Goal of the exercise - Identify every line in the records below that contains the word "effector", and reproduce each one.

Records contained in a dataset
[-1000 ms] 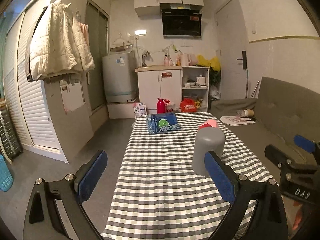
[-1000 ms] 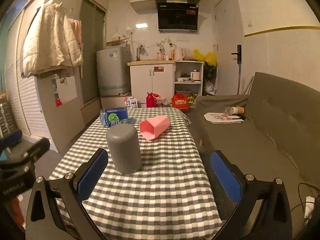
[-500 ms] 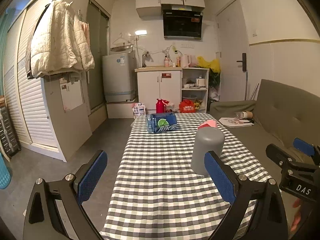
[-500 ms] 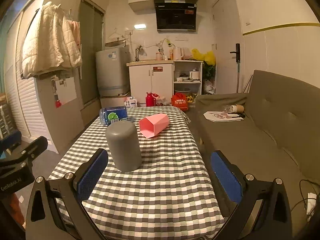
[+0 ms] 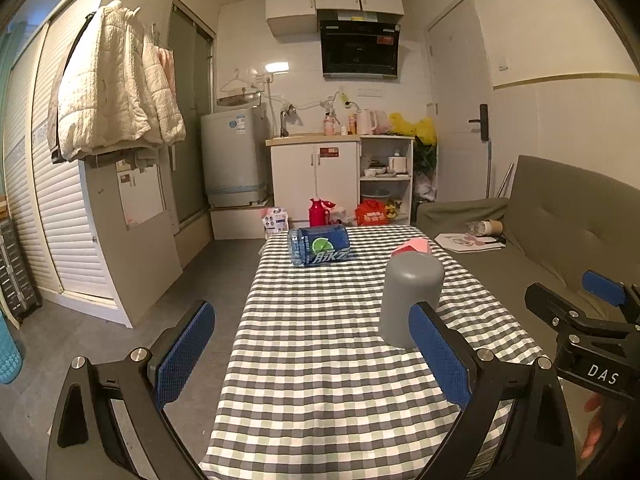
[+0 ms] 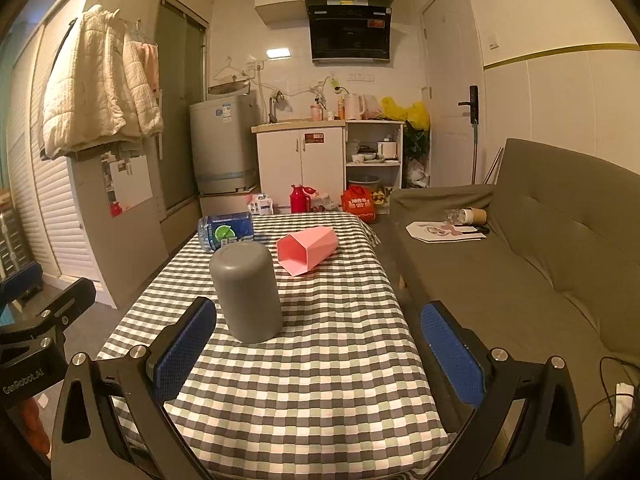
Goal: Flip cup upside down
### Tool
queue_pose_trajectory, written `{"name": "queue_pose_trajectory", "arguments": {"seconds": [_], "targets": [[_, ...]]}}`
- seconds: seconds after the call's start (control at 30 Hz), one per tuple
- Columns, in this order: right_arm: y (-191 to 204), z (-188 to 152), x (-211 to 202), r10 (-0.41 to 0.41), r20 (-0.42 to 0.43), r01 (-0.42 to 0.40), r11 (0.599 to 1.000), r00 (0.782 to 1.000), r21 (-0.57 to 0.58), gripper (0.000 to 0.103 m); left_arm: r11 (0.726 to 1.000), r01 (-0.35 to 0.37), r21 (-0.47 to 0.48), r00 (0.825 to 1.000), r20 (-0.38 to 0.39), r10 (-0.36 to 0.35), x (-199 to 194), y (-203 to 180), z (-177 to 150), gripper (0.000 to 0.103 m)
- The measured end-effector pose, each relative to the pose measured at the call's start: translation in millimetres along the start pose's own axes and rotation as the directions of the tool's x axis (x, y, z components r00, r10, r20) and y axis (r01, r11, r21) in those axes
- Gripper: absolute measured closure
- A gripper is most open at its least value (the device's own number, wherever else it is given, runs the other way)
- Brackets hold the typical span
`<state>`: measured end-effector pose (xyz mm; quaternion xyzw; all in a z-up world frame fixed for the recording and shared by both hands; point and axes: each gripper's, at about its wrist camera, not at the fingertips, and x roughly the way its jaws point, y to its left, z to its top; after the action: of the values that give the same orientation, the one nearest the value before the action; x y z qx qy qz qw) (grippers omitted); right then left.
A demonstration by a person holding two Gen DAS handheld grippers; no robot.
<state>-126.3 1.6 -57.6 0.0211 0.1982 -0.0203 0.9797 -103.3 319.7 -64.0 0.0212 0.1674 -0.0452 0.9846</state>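
A grey cup [image 6: 246, 292] stands upside down, mouth down, on the checked tablecloth [image 6: 320, 360]; it also shows in the left wrist view [image 5: 408, 296]. A pink cup [image 6: 306, 248] lies on its side behind it, mouth toward me; only its top [image 5: 412, 247] shows in the left wrist view. My left gripper [image 5: 312, 354] is open and empty, near the table's front edge, left of the grey cup. My right gripper [image 6: 320, 356] is open and empty, in front of the grey cup and to its right. Neither touches a cup.
A blue drink bottle [image 5: 320, 245] lies on its side at the table's far end. A grey-green sofa [image 6: 540, 248] runs along the right of the table. Floor and a white cabinet panel [image 5: 132, 240] are on the left. Kitchen units stand at the back.
Both grippers have drawn slightly back and upward from the table. The cups and bottle have not moved. Both grippers stay open.
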Motion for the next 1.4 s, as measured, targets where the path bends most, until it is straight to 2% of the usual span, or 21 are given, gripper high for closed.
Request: {"name": "queue_pose_trajectory", "arguments": {"seconds": [0.67,1.4], "targets": [[5,-1,4,-0.008,-0.022,0.007,0.999,1.0,-0.034,0.0,0.999,-0.022,-0.033,0.999,-0.026,0.021,5,10,-2,0.003],[4,-3,5,-0.014,-0.029,0.013,0.999,0.999,-0.034,0.0,1.0,-0.019,-0.024,0.999,-0.032,0.019,6,8,-4,0.003]]}}
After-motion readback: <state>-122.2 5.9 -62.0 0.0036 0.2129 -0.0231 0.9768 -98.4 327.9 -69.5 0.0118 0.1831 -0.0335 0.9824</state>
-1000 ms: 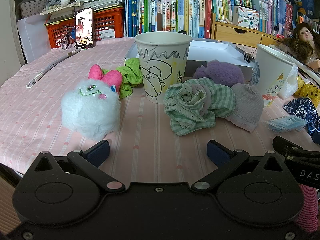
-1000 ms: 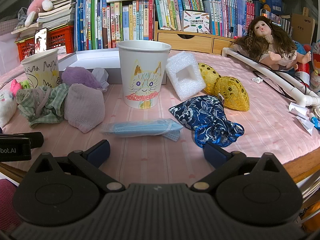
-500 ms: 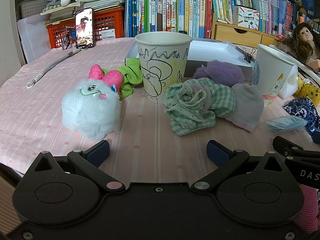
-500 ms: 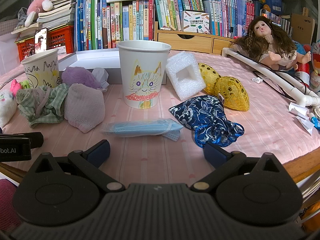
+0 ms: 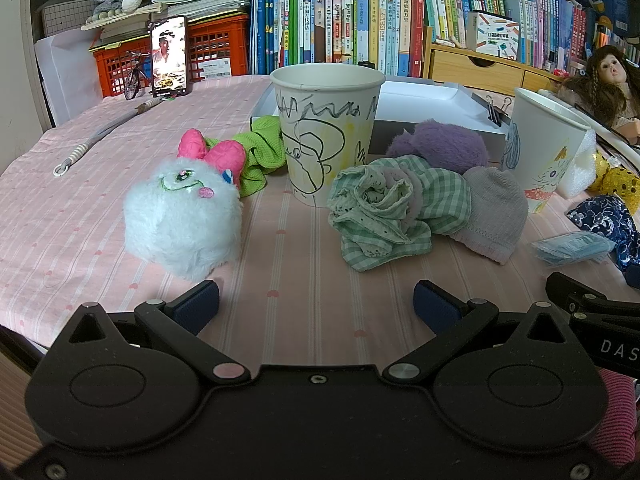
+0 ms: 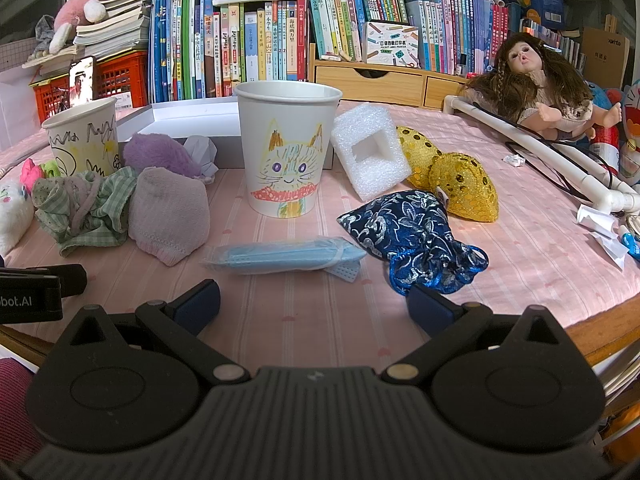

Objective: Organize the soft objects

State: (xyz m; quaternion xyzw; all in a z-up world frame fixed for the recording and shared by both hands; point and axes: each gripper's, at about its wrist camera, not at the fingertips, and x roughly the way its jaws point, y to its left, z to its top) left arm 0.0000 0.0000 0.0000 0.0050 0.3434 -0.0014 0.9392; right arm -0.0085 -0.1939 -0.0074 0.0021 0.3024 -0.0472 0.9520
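Nothing looks sorted yet: both paper cups (image 5: 327, 132) (image 6: 285, 152) seem unfilled, soft items lie scattered, and both grippers (image 5: 316, 306) (image 6: 313, 304) gape wide, holding nothing.

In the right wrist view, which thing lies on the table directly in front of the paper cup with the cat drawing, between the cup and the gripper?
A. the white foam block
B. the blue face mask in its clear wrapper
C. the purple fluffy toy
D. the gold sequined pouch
B: the blue face mask lies flat on the pink cloth just below the cat cup, nearer the open right gripper than anything else.
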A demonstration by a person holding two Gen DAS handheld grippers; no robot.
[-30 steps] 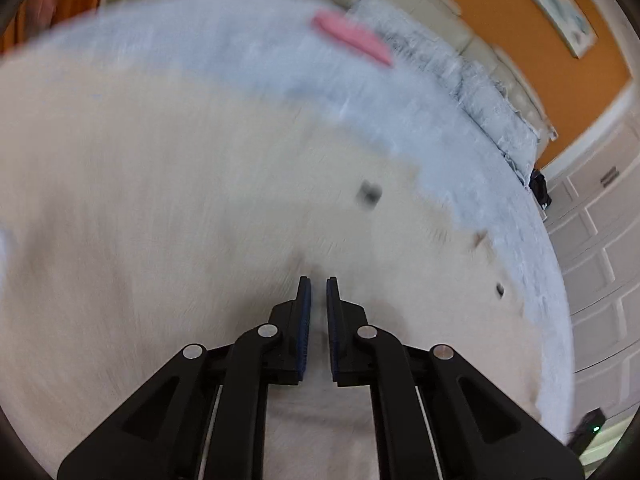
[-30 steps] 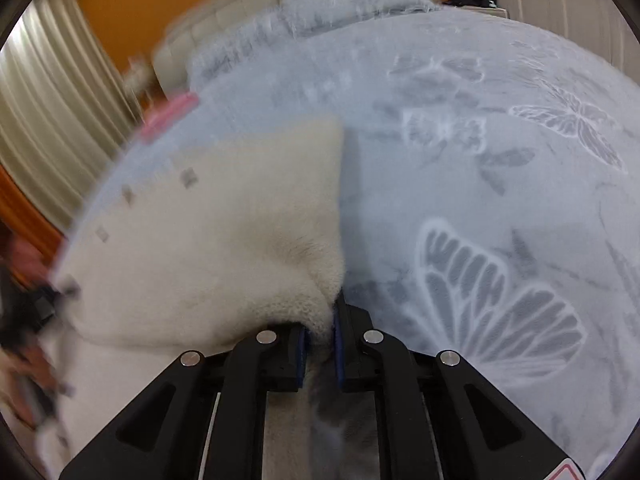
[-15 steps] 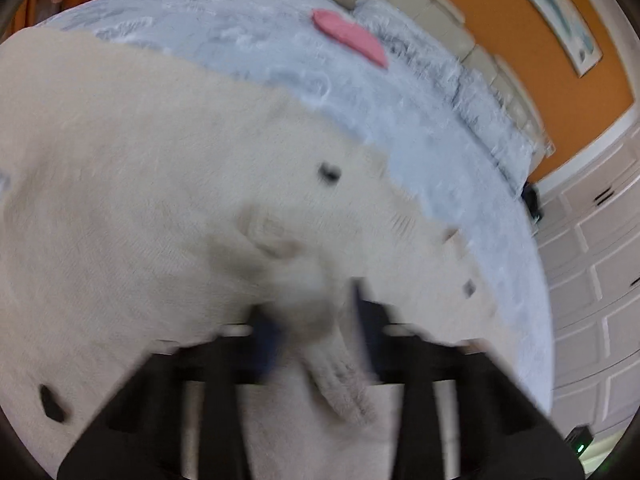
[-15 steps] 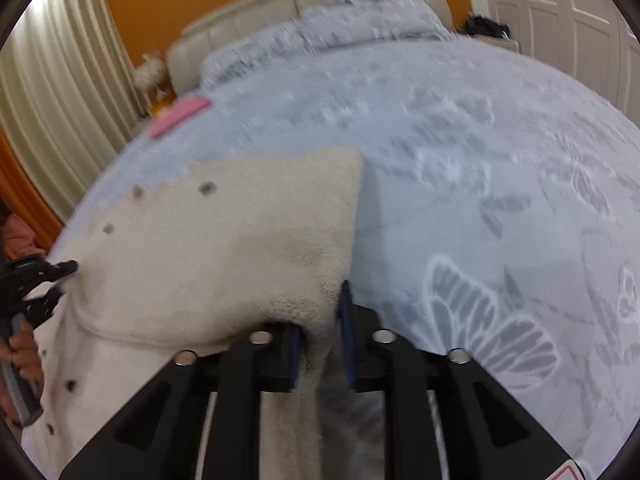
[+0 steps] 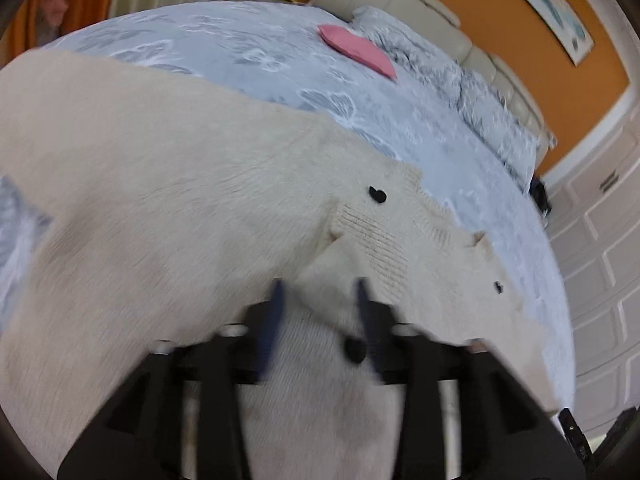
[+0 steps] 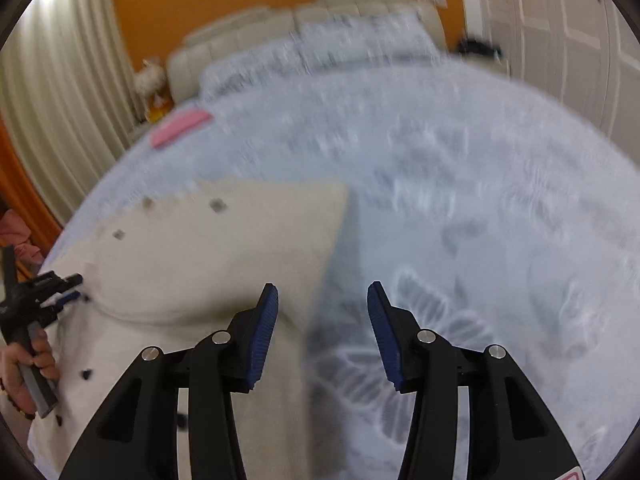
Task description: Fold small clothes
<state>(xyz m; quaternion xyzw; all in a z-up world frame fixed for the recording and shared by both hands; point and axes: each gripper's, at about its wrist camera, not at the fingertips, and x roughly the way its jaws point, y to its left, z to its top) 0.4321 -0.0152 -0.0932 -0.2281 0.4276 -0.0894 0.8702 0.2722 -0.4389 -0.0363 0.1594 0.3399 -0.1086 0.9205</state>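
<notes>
A cream knit cardigan [image 5: 180, 184] with black heart-shaped buttons [image 5: 377, 195] lies folded over on the grey-blue butterfly bedspread [image 6: 460, 208]. My left gripper [image 5: 320, 284] hangs just above it, blurred, its jaws opening; a ridge of the knit sits between the fingers, and the pads do not press on it. My right gripper [image 6: 323, 287] is also opening, above the cardigan's [image 6: 224, 256] right edge, with nothing in its grasp. The right wrist view also shows the left gripper [image 6: 48, 292] at the far left, with a hand [image 6: 24, 364] around its handle.
A flat pink item [image 5: 356, 50] lies far up the bed near the grey pillows [image 5: 472, 92] and beige headboard [image 6: 280, 36]. White panelled doors [image 5: 600, 248] stand to the right, curtains [image 6: 60, 92] to the left. Bare bedspread stretches right of the cardigan.
Both grippers were shut on the cardigan; their jaws have parted and the knit has dropped from them. The right gripper has risen away from the bed.
</notes>
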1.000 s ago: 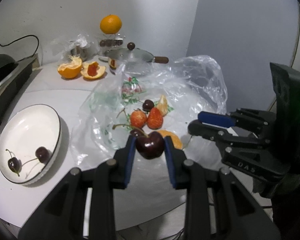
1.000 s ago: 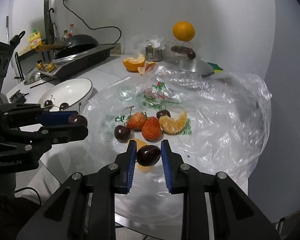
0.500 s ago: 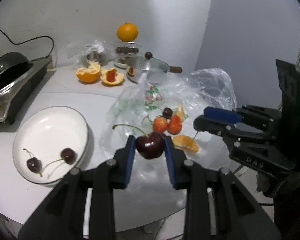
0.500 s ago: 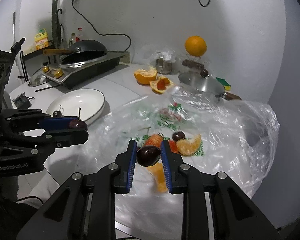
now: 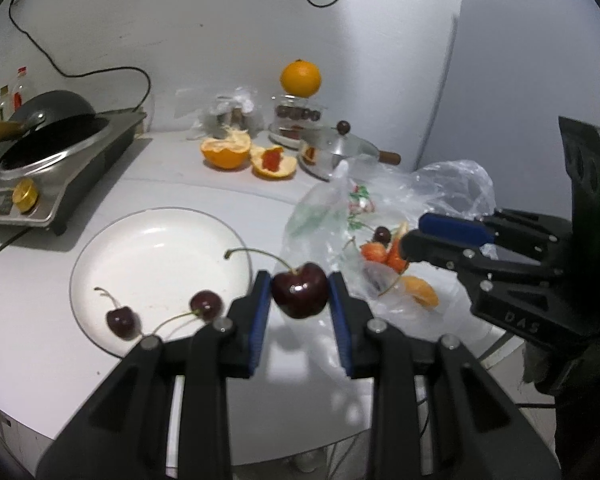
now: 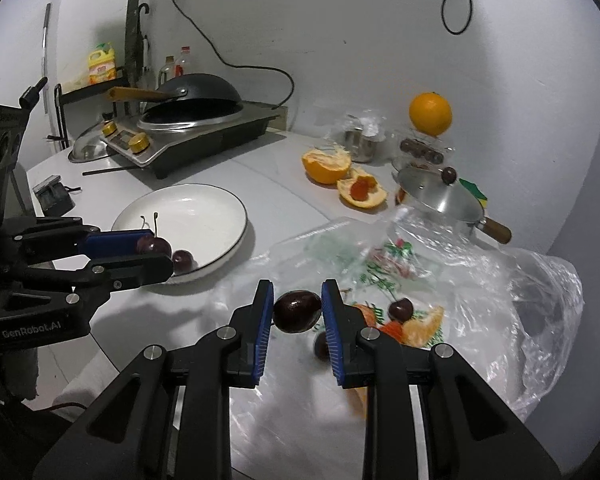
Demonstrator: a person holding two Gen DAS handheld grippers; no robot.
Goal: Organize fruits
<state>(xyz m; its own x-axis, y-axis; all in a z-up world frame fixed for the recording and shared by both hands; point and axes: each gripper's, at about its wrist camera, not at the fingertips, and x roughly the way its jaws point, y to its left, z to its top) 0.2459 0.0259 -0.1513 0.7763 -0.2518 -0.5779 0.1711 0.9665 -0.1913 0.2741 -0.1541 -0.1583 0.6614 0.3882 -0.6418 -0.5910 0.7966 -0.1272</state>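
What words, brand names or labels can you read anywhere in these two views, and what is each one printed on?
"GenRobot.AI": on the side of the left gripper body, seen from the right wrist view.
"DAS": on the side of the right gripper body, seen from the left wrist view.
Yellow bottle label: too small and blurred to read.
Plastic bag print, red and green: blurred, not readable.
Cooktop display panel: not readable.

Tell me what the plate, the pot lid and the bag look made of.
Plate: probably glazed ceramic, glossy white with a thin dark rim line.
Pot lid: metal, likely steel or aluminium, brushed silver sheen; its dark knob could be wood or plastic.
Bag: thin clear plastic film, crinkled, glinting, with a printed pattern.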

Final answer -
- The measured end-effector pose, each relative to the pose measured at the call's start: translation in millimetres along the start pose's own axes and rotation as the directions of the tool's x axis (x, y, z components r00, r10, r20) and y axis (r01, r11, r21) in those axes
`<state>`: measured end-effector pose (xyz mm; quaternion xyzw; all in a z-up world frame fixed for the recording and shared by both hands; point and axes: each gripper's, at about its wrist camera, not at the fingertips, and x roughly the way its jaws point, y to its left, z to its top; after the action: of the values that give the same orientation, the one nearest the value before the action; x y z qx qy qz qw) (grippers omitted); right then left.

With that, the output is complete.